## EXERCISE INSTRUCTIONS
What lines below contain the string "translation"? List them all.
### STORED DATA
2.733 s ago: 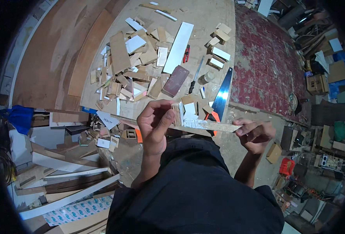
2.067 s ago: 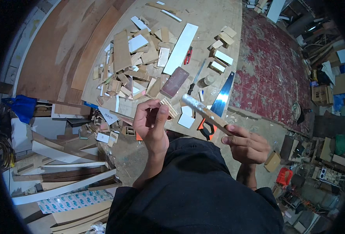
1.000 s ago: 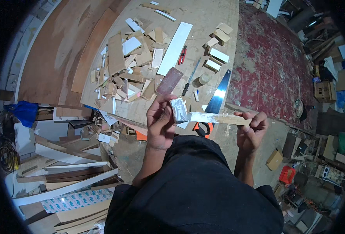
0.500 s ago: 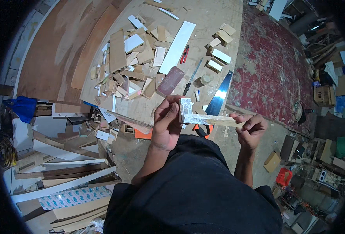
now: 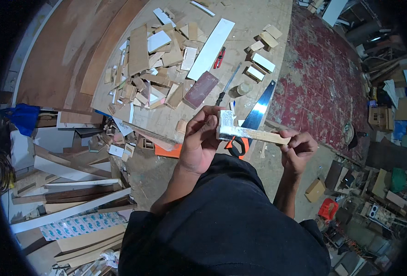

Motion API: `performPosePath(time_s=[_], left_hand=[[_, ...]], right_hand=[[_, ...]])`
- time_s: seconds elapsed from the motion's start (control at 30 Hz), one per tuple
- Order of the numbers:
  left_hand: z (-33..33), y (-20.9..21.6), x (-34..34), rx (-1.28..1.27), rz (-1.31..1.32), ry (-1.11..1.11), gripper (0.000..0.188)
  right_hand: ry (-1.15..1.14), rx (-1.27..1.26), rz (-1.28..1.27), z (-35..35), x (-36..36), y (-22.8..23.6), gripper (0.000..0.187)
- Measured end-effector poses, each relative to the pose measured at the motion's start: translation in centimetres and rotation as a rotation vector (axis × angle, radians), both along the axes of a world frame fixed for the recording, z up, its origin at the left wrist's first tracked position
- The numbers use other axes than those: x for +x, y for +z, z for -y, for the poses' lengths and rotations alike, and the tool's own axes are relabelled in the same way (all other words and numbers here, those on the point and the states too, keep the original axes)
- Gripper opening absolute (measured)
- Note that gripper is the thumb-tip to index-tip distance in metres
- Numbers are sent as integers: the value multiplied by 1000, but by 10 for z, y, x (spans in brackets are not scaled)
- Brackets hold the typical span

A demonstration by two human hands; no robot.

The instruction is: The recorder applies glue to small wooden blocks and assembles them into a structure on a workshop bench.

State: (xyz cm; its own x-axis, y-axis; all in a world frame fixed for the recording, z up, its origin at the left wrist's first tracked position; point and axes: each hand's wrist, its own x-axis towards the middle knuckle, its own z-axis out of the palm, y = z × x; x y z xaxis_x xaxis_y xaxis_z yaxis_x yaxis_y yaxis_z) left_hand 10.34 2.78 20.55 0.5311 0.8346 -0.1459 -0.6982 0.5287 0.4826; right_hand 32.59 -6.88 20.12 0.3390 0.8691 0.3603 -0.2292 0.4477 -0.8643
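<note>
Both hands hold an L-shaped wooden piece (image 5: pixel 257 135) in the air in front of my body. Its upright block end and the adjoining stretch are smeared white, while the far right end is bare wood. My left hand (image 5: pixel 198 146) grips the block end, thumb in front and fingers partly hidden behind. The bare end sits pinched between the thumb and fingers of my right hand (image 5: pixel 298 151). Just beyond the piece lies a hand saw (image 5: pixel 260 106), its orange and black handle partly covered by the wood.
On the worktable are a heap of wood offcuts (image 5: pixel 164 53), a white strip (image 5: pixel 211 48), red-handled pliers (image 5: pixel 219 58), a screwdriver (image 5: pixel 229 83), a dark red block (image 5: pixel 201 89), a small jar (image 5: pixel 244 88) and several small blocks (image 5: pixel 263 60). Boards (image 5: pixel 70 200) are piled at left.
The wooden piece has tilted, its right end dropping slightly, and its block end has shifted a little right with my left hand. Both hands keep their hold.
</note>
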Motion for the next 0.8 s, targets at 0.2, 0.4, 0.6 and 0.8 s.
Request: performPosePath(time_s=[0.2,0.4,0.6,0.8], left_hand=[[-2,-1,2,-56,73,-21,34],[-1,1,3,-21,71,7,35],[-1,-8,-1,-81,69,15,28],[2,-9,1,-40,4,34,27]], right_hand=[[19,23,-75,-3,-4,3,18],[-122,-52,-8,-9,1,-1,21],[17,-58,-48,-4,0,-2,21],[-109,-82,-14,-16,-3,-8,19]])
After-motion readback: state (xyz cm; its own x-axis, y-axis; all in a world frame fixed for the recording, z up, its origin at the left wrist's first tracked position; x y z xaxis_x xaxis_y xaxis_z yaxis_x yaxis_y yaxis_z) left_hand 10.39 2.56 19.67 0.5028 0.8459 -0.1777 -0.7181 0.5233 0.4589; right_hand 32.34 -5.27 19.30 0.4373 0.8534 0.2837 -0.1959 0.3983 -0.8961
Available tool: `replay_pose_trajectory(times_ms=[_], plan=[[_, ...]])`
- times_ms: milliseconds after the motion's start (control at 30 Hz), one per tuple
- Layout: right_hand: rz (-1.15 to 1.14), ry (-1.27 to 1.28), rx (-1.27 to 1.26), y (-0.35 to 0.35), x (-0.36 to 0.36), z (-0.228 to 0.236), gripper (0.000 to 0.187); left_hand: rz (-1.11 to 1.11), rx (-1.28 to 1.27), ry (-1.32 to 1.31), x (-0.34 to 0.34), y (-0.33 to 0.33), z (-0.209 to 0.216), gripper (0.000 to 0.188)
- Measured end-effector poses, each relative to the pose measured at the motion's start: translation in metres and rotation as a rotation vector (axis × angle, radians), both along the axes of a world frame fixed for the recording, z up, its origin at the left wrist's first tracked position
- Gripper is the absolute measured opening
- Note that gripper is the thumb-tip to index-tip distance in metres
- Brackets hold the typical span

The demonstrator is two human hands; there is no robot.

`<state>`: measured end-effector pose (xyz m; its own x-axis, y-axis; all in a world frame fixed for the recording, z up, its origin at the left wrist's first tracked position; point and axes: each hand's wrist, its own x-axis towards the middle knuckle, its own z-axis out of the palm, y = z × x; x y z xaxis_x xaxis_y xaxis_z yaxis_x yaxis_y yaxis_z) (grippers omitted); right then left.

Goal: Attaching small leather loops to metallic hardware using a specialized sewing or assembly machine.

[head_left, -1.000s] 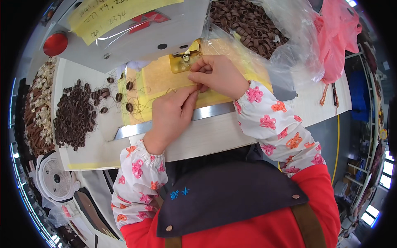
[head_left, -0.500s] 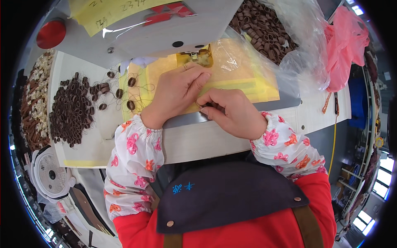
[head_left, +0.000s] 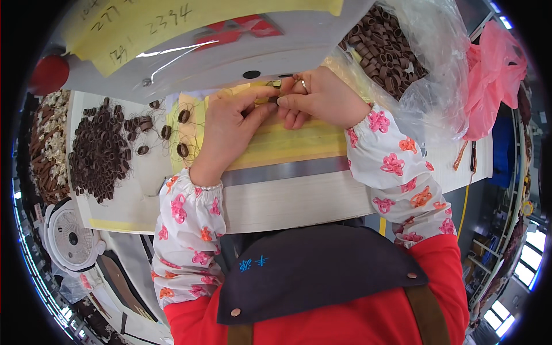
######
## ANSWER TO THIS TASK
- Measured end-effector poses, each relative to the pose measured at the motion's start: translation in centimetres and rotation as a rotation vector (axis × angle, radians), both along the axes of a world frame fixed for the recording, z up, its origin at the left wrist's first tracked position
- Measured end-effector poses, each relative to the pose measured at the motion's start: translation in metres and rotation as a rotation vector (axis × angle, radians), both along the axes of a world frame fixed for the recording, z up, its origin at the left wrist's first tracked position

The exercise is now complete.